The Danger of Extremes

Both responses, abandonment and blind loyalty, reveal the same underlying problem: a lack of biblical discernment and grounding in sound doctrine. When faith is rooted more in personalities, movements, or experiences than in Christ and His Word, disorientation becomes inevitable when those personalities fall. The result is a church that either abandons the faith or excuses sin, rather than standing firm in truth and righteousness.

And yet, Scripture reminds us that judgment begins with the household of God (1 Peter 4:17). Exposure, painful as it is, can also be the mercy of God. The fall of a leader is never just about that individual; it is also a moment for the entire community to examine itself. What allowed this deception to endure for so long? Why were Scriptural and prophetic warnings ignored or suppressed? Where was discernment?

Discernment
One of the most sobering questions in the aftermath of IHOPKC, and perhaps the hardest for many to face, is this: How could so many faithful believers remain blind for so long? How could leaders, intercessors, and worshipers, people deeply devoted to prayer, fasting and the Lord fail to recognize deception and misconduct?

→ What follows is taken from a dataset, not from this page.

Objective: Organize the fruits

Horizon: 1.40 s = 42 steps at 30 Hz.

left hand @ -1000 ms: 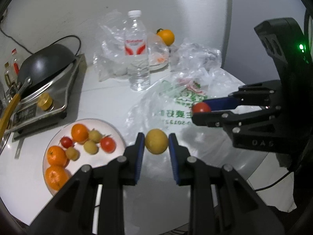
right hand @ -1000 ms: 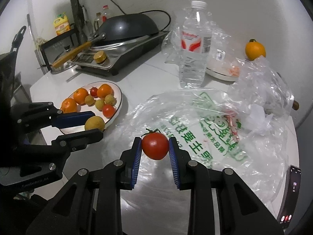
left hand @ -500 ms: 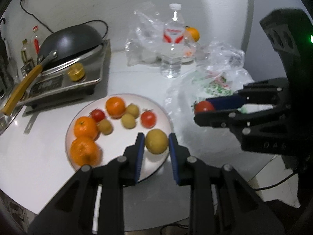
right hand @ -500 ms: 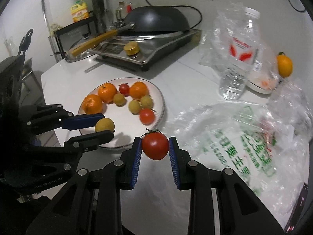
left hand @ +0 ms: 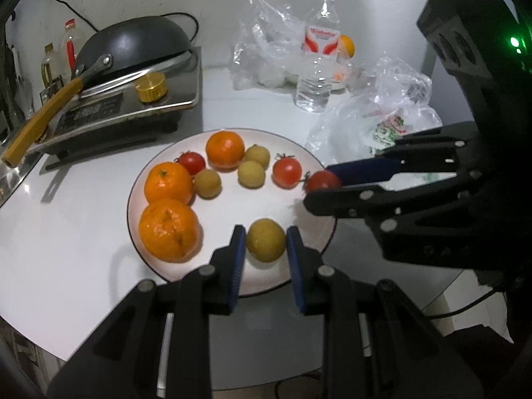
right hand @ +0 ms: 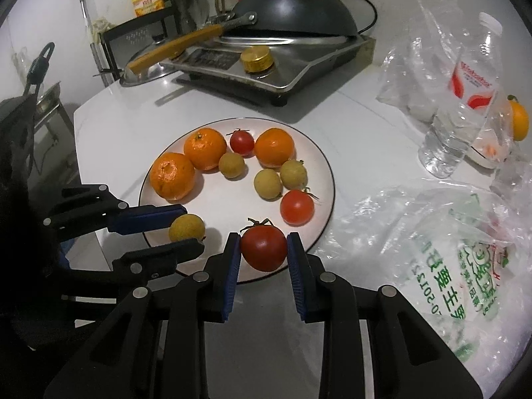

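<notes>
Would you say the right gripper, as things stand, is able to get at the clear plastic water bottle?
Probably not: the right gripper is shut on a red tomato, so its jaws are occupied, and the clear plastic water bottle stands far off beyond the white plate.

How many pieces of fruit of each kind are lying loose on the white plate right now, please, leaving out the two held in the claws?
Round orange mandarins: 3
Small red tomatoes: 2
Small yellow-green round fruits: 3
Total: 8

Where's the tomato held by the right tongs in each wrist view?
Left wrist view: held tomato at right of centre, at the plate's right rim, between the right tongs.
Right wrist view: bottom centre, over the plate's near rim.
Shared landmark: black wok, behind the plate.
</notes>
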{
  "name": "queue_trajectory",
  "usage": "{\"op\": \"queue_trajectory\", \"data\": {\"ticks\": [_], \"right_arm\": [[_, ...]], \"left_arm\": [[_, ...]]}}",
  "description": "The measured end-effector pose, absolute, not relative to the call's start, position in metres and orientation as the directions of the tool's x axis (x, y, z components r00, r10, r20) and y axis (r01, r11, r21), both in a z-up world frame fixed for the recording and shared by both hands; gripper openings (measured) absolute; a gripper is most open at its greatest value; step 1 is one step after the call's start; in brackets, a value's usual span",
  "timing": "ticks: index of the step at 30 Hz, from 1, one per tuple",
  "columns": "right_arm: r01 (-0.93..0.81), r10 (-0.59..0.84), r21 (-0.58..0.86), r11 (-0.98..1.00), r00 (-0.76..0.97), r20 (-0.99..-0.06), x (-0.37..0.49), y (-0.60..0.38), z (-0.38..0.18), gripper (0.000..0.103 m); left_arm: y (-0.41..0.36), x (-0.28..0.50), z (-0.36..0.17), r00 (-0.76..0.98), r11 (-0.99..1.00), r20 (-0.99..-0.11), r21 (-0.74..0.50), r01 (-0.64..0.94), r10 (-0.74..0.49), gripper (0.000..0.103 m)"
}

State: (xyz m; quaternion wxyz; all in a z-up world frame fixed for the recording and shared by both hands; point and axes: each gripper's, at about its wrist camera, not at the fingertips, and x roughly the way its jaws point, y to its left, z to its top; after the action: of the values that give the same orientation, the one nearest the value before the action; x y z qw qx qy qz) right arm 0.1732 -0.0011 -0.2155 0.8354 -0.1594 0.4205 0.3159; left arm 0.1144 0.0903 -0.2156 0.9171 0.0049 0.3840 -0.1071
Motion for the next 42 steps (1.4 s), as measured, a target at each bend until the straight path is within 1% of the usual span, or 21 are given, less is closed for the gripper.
{"op": "queue_trajectory", "data": {"ticks": [13, 25, 30, 32, 33, 41, 42], "right_arm": [[-0.681, 0.377, 0.001, 0.732, 0.403, -0.834, 0.178, 0.015, -0.231, 0.030], [-0.687, 0.387, 0.009, 0.727, 0.399, -0.831, 0.177, 0.015, -0.229, 0.030], [-0.678, 0.398, 0.001, 0.735, 0.431, -0.810, 0.171, 0.006, -0.215, 0.032], [-0.672, 0.402, -0.005, 0.740, 0.449, -0.798, 0.167, 0.001, -0.207, 0.034], [-0.669, 0.403, -0.009, 0.744, 0.459, -0.792, 0.166, -0.002, -0.204, 0.037], [-0.637, 0.418, -0.026, 0.770, 0.536, -0.733, 0.145, -0.034, -0.170, 0.037], [-0.634, 0.418, -0.030, 0.773, 0.544, -0.727, 0.143, -0.037, -0.166, 0.037]], "left_arm": [[0.100, 0.116, -0.224, 0.657, 0.977, -0.729, -0.078, 0.198, -0.191, 0.026], [0.099, 0.115, -0.221, 0.656, 0.980, -0.733, -0.077, 0.181, -0.179, 0.027], [0.096, 0.112, -0.212, 0.673, 0.984, -0.723, -0.060, 0.167, -0.158, 0.027], [0.094, 0.110, -0.207, 0.683, 0.986, -0.715, -0.055, 0.159, -0.150, 0.028], [0.093, 0.108, -0.203, 0.691, 0.987, -0.708, -0.050, 0.155, -0.145, 0.030], [0.074, 0.092, -0.173, 0.746, 0.990, -0.656, -0.021, 0.138, -0.117, 0.033], [0.071, 0.090, -0.169, 0.752, 0.991, -0.649, -0.019, 0.135, -0.115, 0.036]]}}
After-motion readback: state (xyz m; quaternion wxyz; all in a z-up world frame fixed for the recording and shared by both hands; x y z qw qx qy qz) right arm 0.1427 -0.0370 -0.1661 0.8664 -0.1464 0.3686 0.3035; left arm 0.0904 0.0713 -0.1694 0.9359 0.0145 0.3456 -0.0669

And what about the leaders who knew or suspected, have they repented? Made restitution?

The answer may seem complex, but at its core lies a lack of biblical discernment. Discernment is not an automatic gift given to every believer in equal measure. It is something we grow into, something sharpened by practice, and something cultivated only when the Word of God is allowed to shape our thinking and our obedience. Without it, even sincere devotion can be subtly redirected into misplaced loyalty, false teaching, or man-centered spirituality.

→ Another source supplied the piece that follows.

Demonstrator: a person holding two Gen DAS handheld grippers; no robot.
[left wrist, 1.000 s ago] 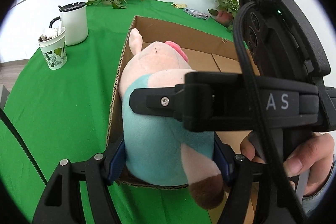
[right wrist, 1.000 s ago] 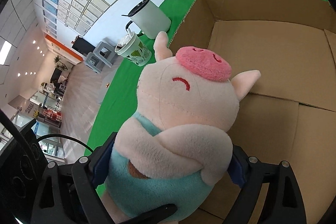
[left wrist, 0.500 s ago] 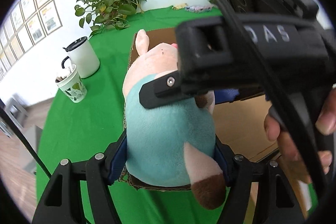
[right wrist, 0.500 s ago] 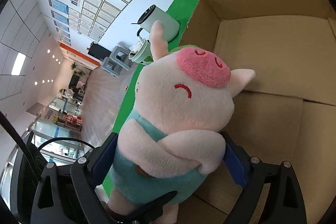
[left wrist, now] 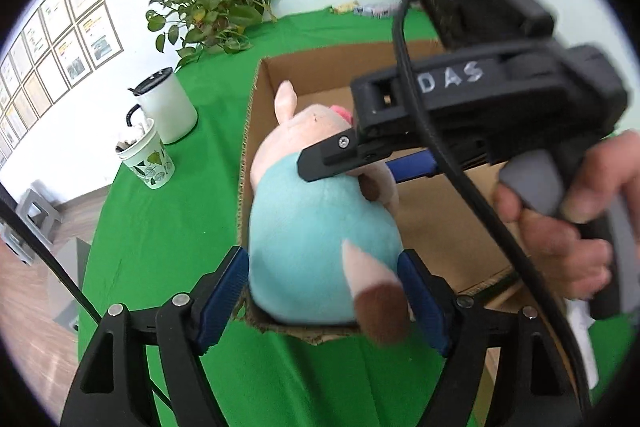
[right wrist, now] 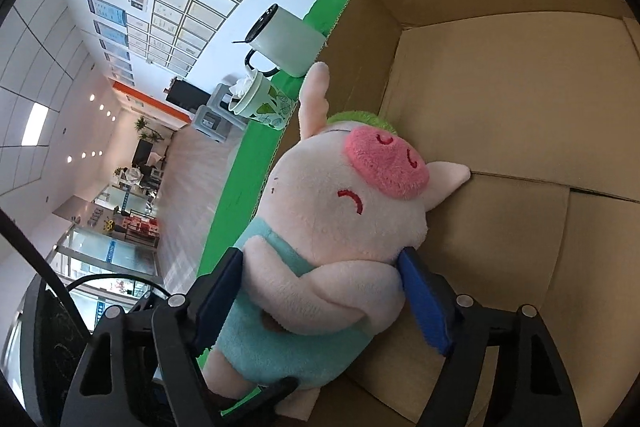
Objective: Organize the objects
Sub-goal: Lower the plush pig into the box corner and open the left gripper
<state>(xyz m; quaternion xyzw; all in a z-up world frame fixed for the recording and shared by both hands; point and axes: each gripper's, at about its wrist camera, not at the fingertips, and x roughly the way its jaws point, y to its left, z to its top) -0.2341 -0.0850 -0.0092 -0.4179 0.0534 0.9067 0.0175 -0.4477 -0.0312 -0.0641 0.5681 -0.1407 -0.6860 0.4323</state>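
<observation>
A plush pig (left wrist: 320, 227) with a pink face and a light blue outfit is held over the near left corner of an open cardboard box (left wrist: 452, 219). My left gripper (left wrist: 324, 291) is shut on its lower body. My right gripper (right wrist: 320, 291) is shut on its middle from the other side; it shows in the left wrist view (left wrist: 348, 155) across the pig's chest. In the right wrist view the pig (right wrist: 340, 227) leans against the box's left wall (right wrist: 360, 39), head up. A green plush thing (right wrist: 360, 117) peeks out behind its head.
The box stands on a green cloth-covered table (left wrist: 168, 227). A white lidded mug (left wrist: 166, 105) and a leaf-print paper cup (left wrist: 146, 159) stand left of the box. A potted plant (left wrist: 208, 11) stands at the back. Small packets (left wrist: 360, 9) lie at the far edge.
Both grippers have tilted with the pig still clamped between them. The right gripper has swung up and to the right in the left wrist view; the pig sits lower against the box's left wall.
</observation>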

Hebrews 5:14 tells us that discernment comes by “constant practice to distinguish good from evil.” Psalm 119 reminds us that true understanding comes from God’s precepts, not simply from spiritual experiences. Many who participated in IHOPKC assumed that visible spiritual activity was proof of God’s approval, but without doctrinal grounding and accountability, those activities became a smokescreen. What appeared as deep spirituality was often an empty substitute for true maturity.

As the church in Kansas City, and everywhere for that matter, goes forward, it requires us to take an unflinching look at the wreckage, perform an autopsy on IHOPKC, and learn the lessons necessary for the rebuilding of the church in Kansas City and the church universal.

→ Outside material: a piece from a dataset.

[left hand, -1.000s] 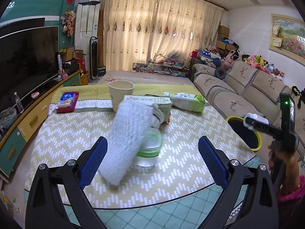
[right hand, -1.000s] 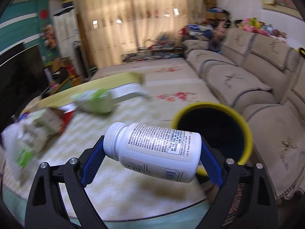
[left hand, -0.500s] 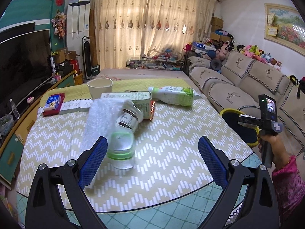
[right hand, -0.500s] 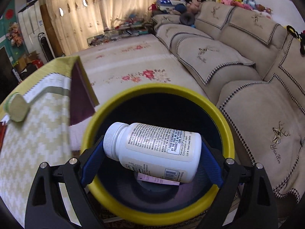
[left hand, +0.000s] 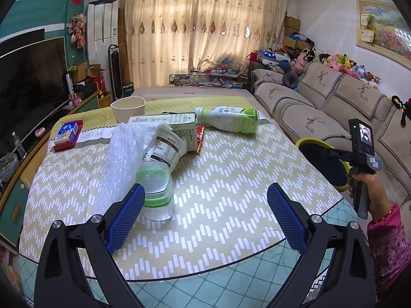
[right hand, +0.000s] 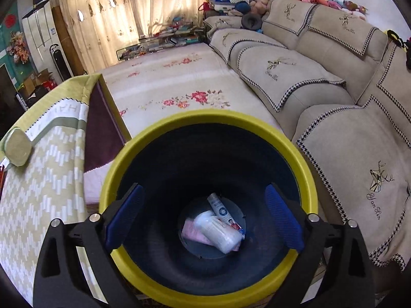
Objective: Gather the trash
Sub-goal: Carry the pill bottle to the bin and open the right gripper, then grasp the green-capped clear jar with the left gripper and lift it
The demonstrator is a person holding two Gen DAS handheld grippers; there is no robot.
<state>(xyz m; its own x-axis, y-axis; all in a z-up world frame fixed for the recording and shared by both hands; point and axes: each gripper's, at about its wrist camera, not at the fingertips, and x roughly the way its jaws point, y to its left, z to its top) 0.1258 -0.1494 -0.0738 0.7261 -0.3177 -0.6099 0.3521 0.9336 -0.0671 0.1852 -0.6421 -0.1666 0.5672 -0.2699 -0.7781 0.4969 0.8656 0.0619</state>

Autopsy on Mike Bickle, IHOPKC & Forerunner Church
The crisis forces us to confront the reality that sexual sin was not the root problem but the fruit. The deeper issues had been present for decades and were largely ignored, dismissed, or spiritualized.

The First Problem: Structural Failure
Mike Bickle never established a truly biblical framework of leadership. From IHOPKC to Forerunner Church to IHOPU, authority ultimately rested with Mike. While many leaders and staff helped run the day-to-day, their decisions were consistently filtered through Mike’s vision or dictate. Outwardly, the ministry appeared collaborative, but functionally it was centralized in one man’s control. While this can work for a business, it will never work for a church or ministry.

The New Testament offers a clear framework designed to safeguard both leaders and the flock. Churches were to be led by a plurality of elders (Acts 14:23; Titus 1:5), men of tested character who could provide mutual accountability (1 Timothy 3:1–7; Titus 1:6–9). Authority was never meant to concentrate in a single personality or prophetic voice. Instead, it was distributed equally among qualified leaders who could weigh teachings, test prophetic words, and protect the community from error or abuse.

The result was predictable. Without structure, safeguards collapse. Without safeguards, abuse festers. A biblical model of leadership provides fences that both empower leaders and protect the flock. Remove those fences, and what follows is inevitable: spiritual mess, untested doctrines, and unchecked abuse.

The Second Problem: Dead Works
Hebrews 6:1 warns us to repent from dead works. These are religious activities that may appear spiritual but are detached from repentance and sound doctrine. Dead works are deceptive because they can look alive: conferences, 24/7 prayer meetings, worship gatherings, and prophetic words, but if they are not rooted in the gospel’s demand for holiness and truth, they rot from within. Over time, dead works accumulated at IHOPKC until they became a heavy weight dragging the movement down, even as outward appearances looked vibrant.

The tragedy is that many mistook activity for fruitfulness and experiences for health. But Scripture warns us: “By their fruits you will know them” (Matthew 7:20). If the fruit is deception, manipulation, or abuse, the root is diseased. Unless this reality is faced, the church risks repeating the same cycle again, only under different names and with different faces.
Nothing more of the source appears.